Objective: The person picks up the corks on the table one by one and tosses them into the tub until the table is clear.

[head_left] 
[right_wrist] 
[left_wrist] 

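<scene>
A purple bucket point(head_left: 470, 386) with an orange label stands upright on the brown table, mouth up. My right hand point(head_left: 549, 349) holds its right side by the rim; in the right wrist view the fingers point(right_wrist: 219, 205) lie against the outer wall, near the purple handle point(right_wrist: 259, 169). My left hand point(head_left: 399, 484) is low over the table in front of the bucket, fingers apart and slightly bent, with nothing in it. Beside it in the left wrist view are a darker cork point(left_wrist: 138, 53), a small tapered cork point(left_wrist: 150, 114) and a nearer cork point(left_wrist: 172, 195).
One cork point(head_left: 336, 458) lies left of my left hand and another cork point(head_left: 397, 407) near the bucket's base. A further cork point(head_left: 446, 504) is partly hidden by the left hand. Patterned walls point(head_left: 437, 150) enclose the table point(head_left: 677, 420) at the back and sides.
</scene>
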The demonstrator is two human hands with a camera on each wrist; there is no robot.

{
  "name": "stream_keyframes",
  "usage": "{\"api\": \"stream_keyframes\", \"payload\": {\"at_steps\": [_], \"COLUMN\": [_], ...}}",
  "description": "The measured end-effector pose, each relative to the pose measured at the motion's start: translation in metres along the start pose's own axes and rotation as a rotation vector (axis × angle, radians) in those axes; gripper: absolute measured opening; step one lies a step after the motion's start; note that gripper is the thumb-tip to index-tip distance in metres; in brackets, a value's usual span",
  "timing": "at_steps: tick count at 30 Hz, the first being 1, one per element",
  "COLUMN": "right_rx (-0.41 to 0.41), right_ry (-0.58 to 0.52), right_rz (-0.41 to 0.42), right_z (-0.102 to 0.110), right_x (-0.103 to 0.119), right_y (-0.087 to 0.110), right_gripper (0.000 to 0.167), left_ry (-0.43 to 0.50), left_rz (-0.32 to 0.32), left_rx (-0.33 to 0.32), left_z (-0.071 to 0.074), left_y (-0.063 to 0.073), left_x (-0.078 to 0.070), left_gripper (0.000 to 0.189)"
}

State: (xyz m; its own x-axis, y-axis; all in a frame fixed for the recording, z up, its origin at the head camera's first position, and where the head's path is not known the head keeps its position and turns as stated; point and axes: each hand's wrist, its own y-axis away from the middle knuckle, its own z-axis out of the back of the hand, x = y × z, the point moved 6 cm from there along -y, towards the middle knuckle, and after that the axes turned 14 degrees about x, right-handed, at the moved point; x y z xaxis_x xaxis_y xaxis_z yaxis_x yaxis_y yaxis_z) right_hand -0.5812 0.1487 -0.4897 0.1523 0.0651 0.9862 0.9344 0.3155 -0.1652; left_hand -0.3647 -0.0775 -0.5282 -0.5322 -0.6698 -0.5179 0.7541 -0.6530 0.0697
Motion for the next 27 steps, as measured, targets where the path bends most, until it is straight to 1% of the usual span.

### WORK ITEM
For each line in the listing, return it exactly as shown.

### SOLUTION FOR THIS EXERCISE
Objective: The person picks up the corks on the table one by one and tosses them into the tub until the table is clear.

[head_left] 
[right_wrist] 
[left_wrist] 

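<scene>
A purple bucket point(head_left: 470, 386) with an orange label stands upright on the brown table, mouth up. My right hand point(head_left: 549, 349) holds its right side by the rim; in the right wrist view the fingers point(right_wrist: 219, 205) lie against the outer wall, near the purple handle point(right_wrist: 259, 169). My left hand point(head_left: 399, 484) is low over the table in front of the bucket, fingers apart and slightly bent, with nothing in it. Beside it in the left wrist view are a darker cork point(left_wrist: 138, 53), a small tapered cork point(left_wrist: 150, 114) and a nearer cork point(left_wrist: 172, 195).
One cork point(head_left: 336, 458) lies left of my left hand and another cork point(head_left: 397, 407) near the bucket's base. A further cork point(head_left: 446, 504) is partly hidden by the left hand. Patterned walls point(head_left: 437, 150) enclose the table point(head_left: 677, 420) at the back and sides.
</scene>
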The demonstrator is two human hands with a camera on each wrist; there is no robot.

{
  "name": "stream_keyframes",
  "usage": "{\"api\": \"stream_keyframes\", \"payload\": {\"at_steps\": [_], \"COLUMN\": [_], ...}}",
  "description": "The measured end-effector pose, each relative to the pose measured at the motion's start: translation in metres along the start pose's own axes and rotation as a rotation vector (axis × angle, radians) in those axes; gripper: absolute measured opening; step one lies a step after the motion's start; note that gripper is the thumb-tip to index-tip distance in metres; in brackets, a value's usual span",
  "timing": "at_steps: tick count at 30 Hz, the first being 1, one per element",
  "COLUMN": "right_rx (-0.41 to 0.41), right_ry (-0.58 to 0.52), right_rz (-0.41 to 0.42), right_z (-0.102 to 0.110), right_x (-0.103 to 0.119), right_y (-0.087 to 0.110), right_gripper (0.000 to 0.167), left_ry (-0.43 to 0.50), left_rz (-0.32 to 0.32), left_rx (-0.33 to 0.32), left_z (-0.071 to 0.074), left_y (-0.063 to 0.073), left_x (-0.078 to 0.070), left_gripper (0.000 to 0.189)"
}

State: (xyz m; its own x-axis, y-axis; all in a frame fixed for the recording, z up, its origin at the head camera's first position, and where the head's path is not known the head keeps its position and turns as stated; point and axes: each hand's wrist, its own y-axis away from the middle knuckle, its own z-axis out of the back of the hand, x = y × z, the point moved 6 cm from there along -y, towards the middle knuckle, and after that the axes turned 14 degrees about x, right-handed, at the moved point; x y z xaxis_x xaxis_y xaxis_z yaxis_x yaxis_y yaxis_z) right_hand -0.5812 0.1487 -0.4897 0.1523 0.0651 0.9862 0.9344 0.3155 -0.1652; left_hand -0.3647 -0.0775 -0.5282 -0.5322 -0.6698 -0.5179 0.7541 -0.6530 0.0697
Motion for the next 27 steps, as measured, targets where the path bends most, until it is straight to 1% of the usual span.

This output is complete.